Changing the lacing system you use on your running shoes could make the world of difference to both comfort and fit, so read on if the good old crisscross lacing system is the only one you know. – BY SEAN FALCONER
Believe it or not, mathematically speaking, there are apparently more than two trillion different ways of feeding your laces through those six or seven pairs of eyelets on your shoe – but most are purely decorative and not much use to athletes, so we tend to stick to the tried and trusted crisscross method, because it is simple, effective and well-known. However, there are a few alternative lacing methods that athletes can use to not only improve the comfort and fit of their running shoes, but also to solve specific problems or alleviate specific discomfort caused by the shape, size or dimensions of their feet. Wide foot, narrow foot, high arch – here are the lacing solutions to your problem.
Problem: Ill-fitting shoes
Solution: Sawtooth lacing
Sometimes our feet just don’t conform to average shoe shapes and proportions, but a lacing tweak can help fit the shoe to our feet. This system has angled sections that point towards whichever corner of the shoe feels loose, and when tightened, the angled sections will pull that corner inwards, altering the fit.
How: The first lace goes diagonally up from the bottom eyelet to second eyelet, then straight across and diagonally up again.
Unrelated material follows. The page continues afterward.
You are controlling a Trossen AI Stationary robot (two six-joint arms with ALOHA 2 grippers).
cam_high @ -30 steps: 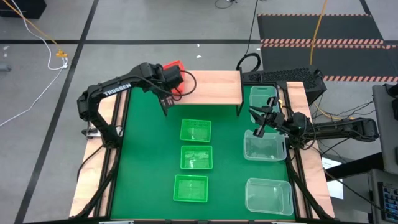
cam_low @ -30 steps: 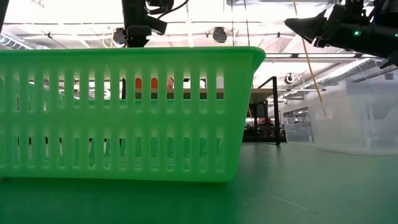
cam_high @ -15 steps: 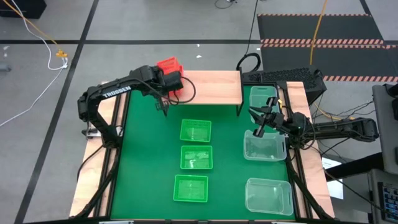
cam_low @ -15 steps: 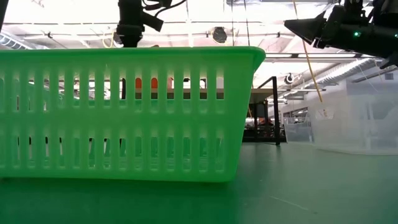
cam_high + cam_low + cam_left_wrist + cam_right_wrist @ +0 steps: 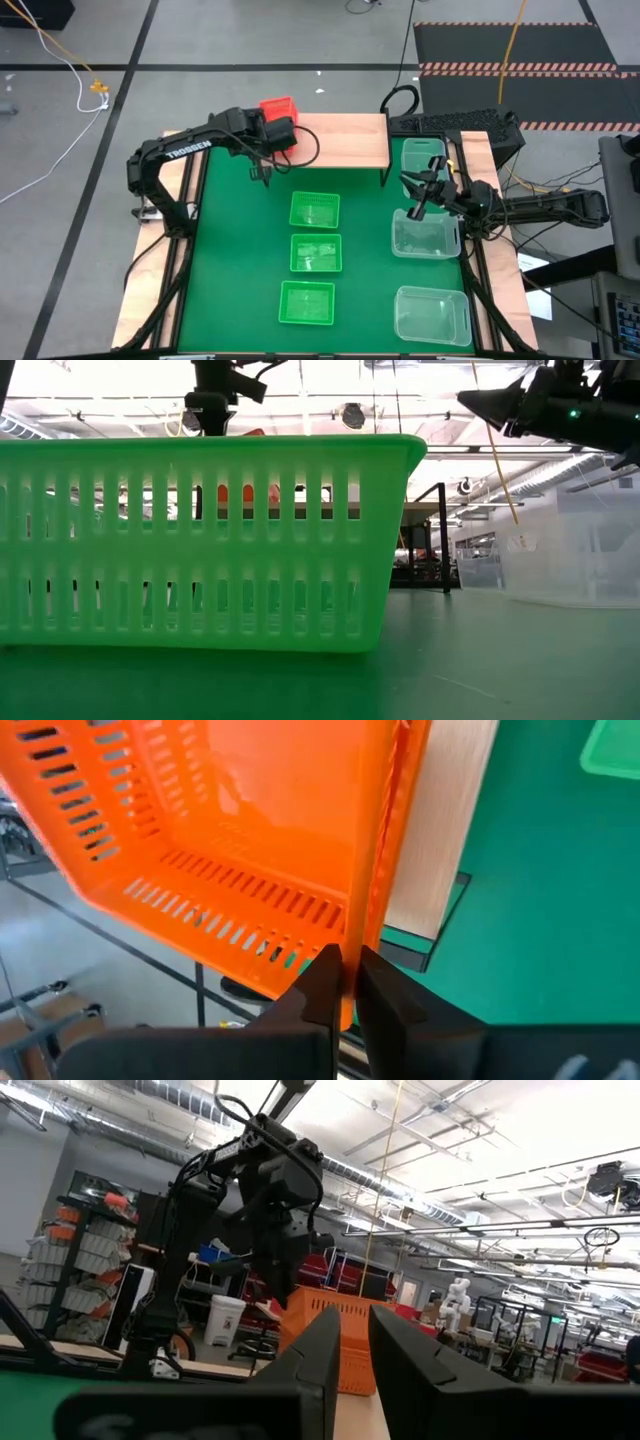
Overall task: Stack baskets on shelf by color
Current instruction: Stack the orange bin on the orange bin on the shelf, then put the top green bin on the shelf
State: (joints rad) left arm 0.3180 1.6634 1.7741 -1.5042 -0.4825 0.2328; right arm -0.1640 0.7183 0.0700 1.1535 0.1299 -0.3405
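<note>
left gripper: (image 5: 345, 982) fingers clamped on one wall of the red basket (image 5: 277, 107), at the upper-left corner of the shelf (image 5: 340, 140) in the high view.
red basket: held off the board, tilted, over the shelf's left end near its far edge. Versus 0.5 s ago it sits slightly right in the frame, closer in over the board; 1.0 s ago it was lower in the frame, right at the gripper.
left wrist view: basket's open side faces the camera, shelf edge and green mat (image 5: 540, 880) behind it.
right gripper: (image 5: 420, 200) hovers over the middle clear basket (image 5: 425, 238) at centre right, fingers nearly together, holding nothing. No change from the earlier frames.
green baskets: three in a column mid-frame, top (image 5: 314, 210), middle (image 5: 316, 252), bottom (image 5: 307, 302). Unmoved.
clear baskets: far one (image 5: 423, 156) just right of the shelf, near one (image 5: 432, 315) lower right. Unmoved.
low view: nearest green basket (image 5: 200, 540) fills the left half; red shows through its slots.
</note>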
The second lace goes straight up to the second eyelet, then diagonally up, straight across, etc.
Problem: Toe problems
Solution: Shoe shop lacing
Also known as factory lacing because many shoes come from the factory laced this way, this method helps relieve problems like hammer toes, toe corns, bleeding toes or toe nail problems.
How: Thread one end of the lace diagonally from the bottom eyelet straight to the opposite top eyelet, while the other end of lace crisscrosses straight-diagonally up to the top. (Note: The left and right shoes can be laced in reverse, i.e. a mirror image, so as to end up with a neat symmetrical look, or to relieve specific pain or discomfort on either foot.)
Problem: High arches / Top of foot pain
Solution: Straight lacing
Also known as splay lacing or fashion lacing (because it looks so neat and fashionable), this system eliminates the underlying diagonals of crisscross systems, which relieves pressure on the top ridge of the foot, which is where a foot with a high arch will often feel more pressure and discomfort when shoes are tightly laced.
How: One end of the lace runs straight up the right side, emerges and runs straight across the second set of eyelets. Both ends now run straight up the left side, each skipping one eyelet before emerging two eyelets higher up. Continue running both ends across the shoe, then straight up two eyelets at a time, until one end reaches the top. The other end then runs straight across the second last set of eyelets, then straight up to the top. (Note: This system only works correctly with an even number of eyelets.)
Problem: Top of foot pain
Solution: Skip lacing
This system relieves the pressure on a specific point along the top of the foot, so it is recommended for athletes with a sensitive or bruised top of foot.
How: Use normal crisscross lacing until you reach the area of the top of the foot where pain or discomfort occurs, then take the laces straight up to the next eyelet on the same side before recommencing with the crisscrossing. You can ‘skip’ one, two
or even three eyelets per side.
Problem: Heel slipping
Solution: Lock lacing
Also known as Heel Locking or Runner’s Tie, this is more a technique to create a super-tight finish than a lacing method, and is recommended to help prevent heel slippage, particularly when running downhill.
How: Lace the shoe using the normal crisscross technique, then create a loop-lacing lock on the last two eyelets to really lock your heel down, by taking the laces straight up from the second-last to last eyelets and crossing them back under the opposite side’s lace between these two eyelets.
Problem: Wide forefoot and narrow heel
Solution: Segmented lacing
Sometimes referred to as zoned lacing, this system divides the lacing into two segments, each of which can be laced up as tightly or loosely to achieve a comfortable yet secure fit for the specific section of the foot, be it wider or narrower.
How: Use two short laces instead of one long one. The first lace crisscrosses through the lower half of the eyelets, and is then tied off, while the second lace is fed crisscross through the upper eyelets. (Note: With shorter laces, the bows can be made smaller to avoid looking too weird!)
Just remember that if you wear a timing chip for specific races, or a footpod that works with a watch for measuring distance, then you need to choose a lacing system that can
accommodate and hold the chip or pod securely.